Excellent. A mutual acquaintance of ours had been taking digs at it all day by comparing it to another "stinker" from last year's NYFF. One which you liked quite a lot. Which is to say, that as soon as he did that, I was fairly sure I shouldn't put too much stock in his opinion of LLEWYN, something which this post has now confirmed.
Posted by: Tony Dayoub | September 26, 2013 at 08:43 PM
"The thing about Llewyn, who's played with spectacular understatement with Oscar Isaac, is that he's not depicted as particularly having it coming."

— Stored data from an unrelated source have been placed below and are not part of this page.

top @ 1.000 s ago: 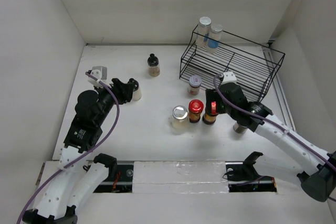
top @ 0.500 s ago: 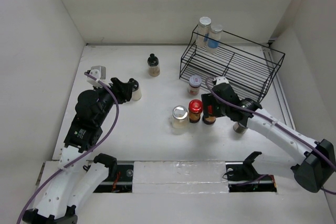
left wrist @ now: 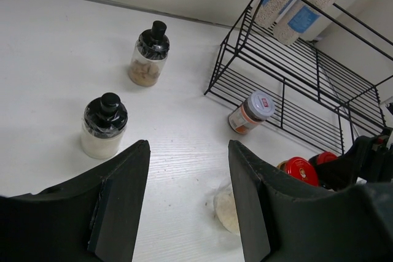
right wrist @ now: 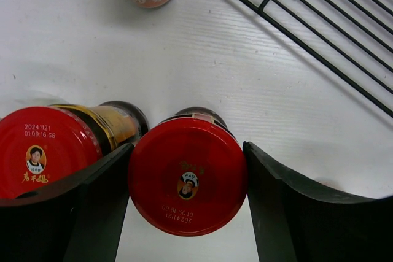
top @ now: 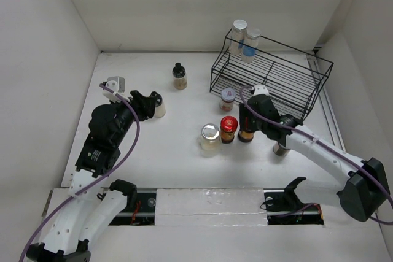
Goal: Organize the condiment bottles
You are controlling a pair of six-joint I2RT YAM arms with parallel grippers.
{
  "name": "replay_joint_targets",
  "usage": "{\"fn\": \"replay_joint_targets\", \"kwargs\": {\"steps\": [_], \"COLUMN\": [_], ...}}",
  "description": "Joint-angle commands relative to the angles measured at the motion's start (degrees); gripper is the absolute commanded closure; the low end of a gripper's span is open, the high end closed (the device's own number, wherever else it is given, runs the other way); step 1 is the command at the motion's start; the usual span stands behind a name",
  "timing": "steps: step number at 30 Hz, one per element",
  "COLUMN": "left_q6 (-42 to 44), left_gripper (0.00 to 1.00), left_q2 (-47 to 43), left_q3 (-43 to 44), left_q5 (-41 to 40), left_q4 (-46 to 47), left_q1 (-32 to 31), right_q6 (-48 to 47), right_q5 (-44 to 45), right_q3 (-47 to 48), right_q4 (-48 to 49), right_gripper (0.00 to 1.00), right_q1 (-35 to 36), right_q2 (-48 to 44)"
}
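My right gripper [top: 248, 122] is open, with its fingers [right wrist: 98, 207] close on both sides of the cap of a dark red-capped jar [right wrist: 187, 176] that stands on the table. A second red-capped jar [top: 229, 128] stands just left of it [right wrist: 43, 148]. A silver-capped clear jar [top: 210, 136] is left of that. A small white-lidded jar [top: 228, 99] sits by the rack's front. My left gripper [top: 147, 105] is open and empty [left wrist: 188, 151], beside a black-capped white jar [left wrist: 103, 128]. A black-capped brown jar [top: 179, 77] stands farther back. Two tall bottles [top: 243, 36] stand on the rack top.
The black wire two-tier rack [top: 288, 72] stands at the back right, its lower shelf near my right gripper [right wrist: 319, 23]. Another jar [top: 282, 149] stands partly under my right arm. White walls enclose the table on three sides.
My right gripper has moved left and settled over the second red-capped jar, its fingers now flanking the cap. The left arm has not moved.
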Motion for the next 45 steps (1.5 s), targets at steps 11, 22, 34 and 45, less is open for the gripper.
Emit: {"fn": "replay_joint_targets", "kwargs": {"steps": [11, 22, 34, 45], "left_q6": [0.5, 0.5, 0.5, 0.5], "left_gripper": [0.50, 0.50, 0.50, 0.50], "left_q2": [0.1, 0.1, 0.1, 0.1], "left_q3": [-0.2, 0.4, 0.4, 0.4], "left_q5": [0.5, 0.5, 0.5, 0.5], "left_q4": [1.5, 1.4, 1.4, 1.4], "left_q1": [0.3, 0.3, 0.3, 0.3], "right_q6": [-7.2, -10.9, -12.7, -14.8], "right_q5": [-4.2, -16.6, -21.4, -20.0], "right_q3": [27.7, 56.7, 78.7, 69.4], "right_q4": [3.1, 8.0, 0.5, 3.9], "right_gripper": [0.51, 0.51, 0.53, 0.51], "right_q1": [-3.3, -22.5, -32.2, -30.3], "right_q2": [-7.0, 13.6, 34.9, 36.6]}}
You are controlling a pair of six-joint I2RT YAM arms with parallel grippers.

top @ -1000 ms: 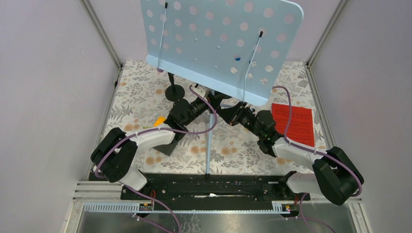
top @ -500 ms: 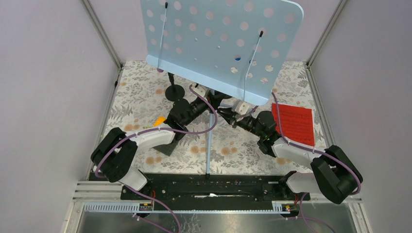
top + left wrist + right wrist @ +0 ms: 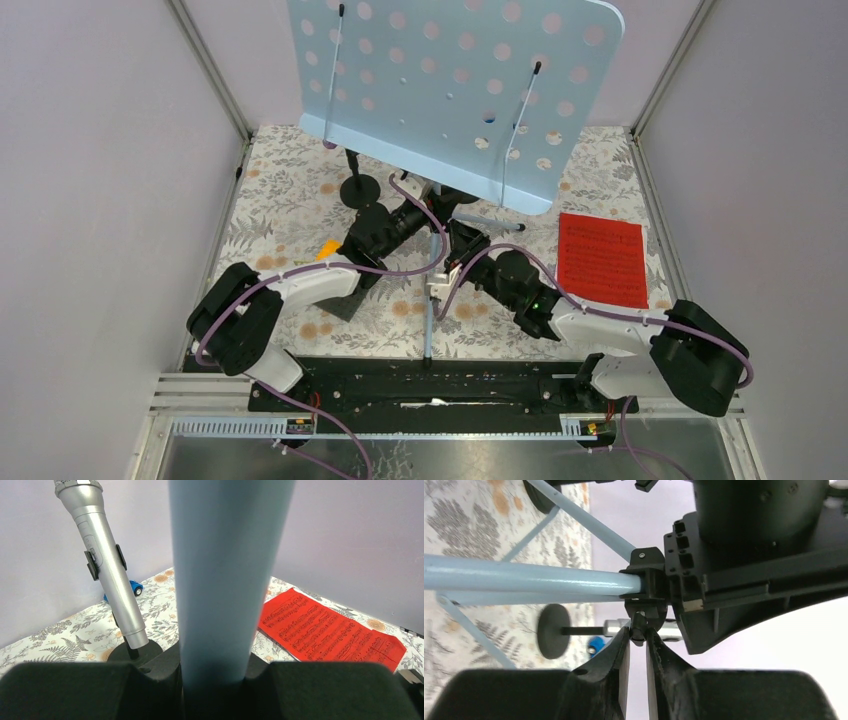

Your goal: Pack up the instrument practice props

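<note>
The left gripper (image 3: 213,674) clamps the pale-blue metal stand tube (image 3: 225,570) rising mid-frame, while the right gripper (image 3: 638,647), narrowed, pinches the small black clamp screw (image 3: 639,629) just below that tube's end at frame centre.

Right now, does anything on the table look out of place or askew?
Only the small blue toy car, just beyond the silver microphone: it is no music prop. The red music sheet lies flat.

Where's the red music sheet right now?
In the top view, the red music sheet lies flat on the right side of the floral table, just right of the pale-blue stand.
</note>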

It's the A Serious Man genre...
Posted by: Petey | September 27, 2013 at 09:15 AM
I thought that one of the tricks of A Serious Man is that while Larry Gopnik is a nice guy and relatable and all that, he kind of _does_ have it coming.
Posted by: Jeff McMahon | September 27, 2013 at 05:54 PM
Kitty.
Posted by: Tom Russell | September 28, 2013 at 07:36 AM
"hoeing his own roe"
You shouldn't hoe roe. It just leaves an unsightly mess.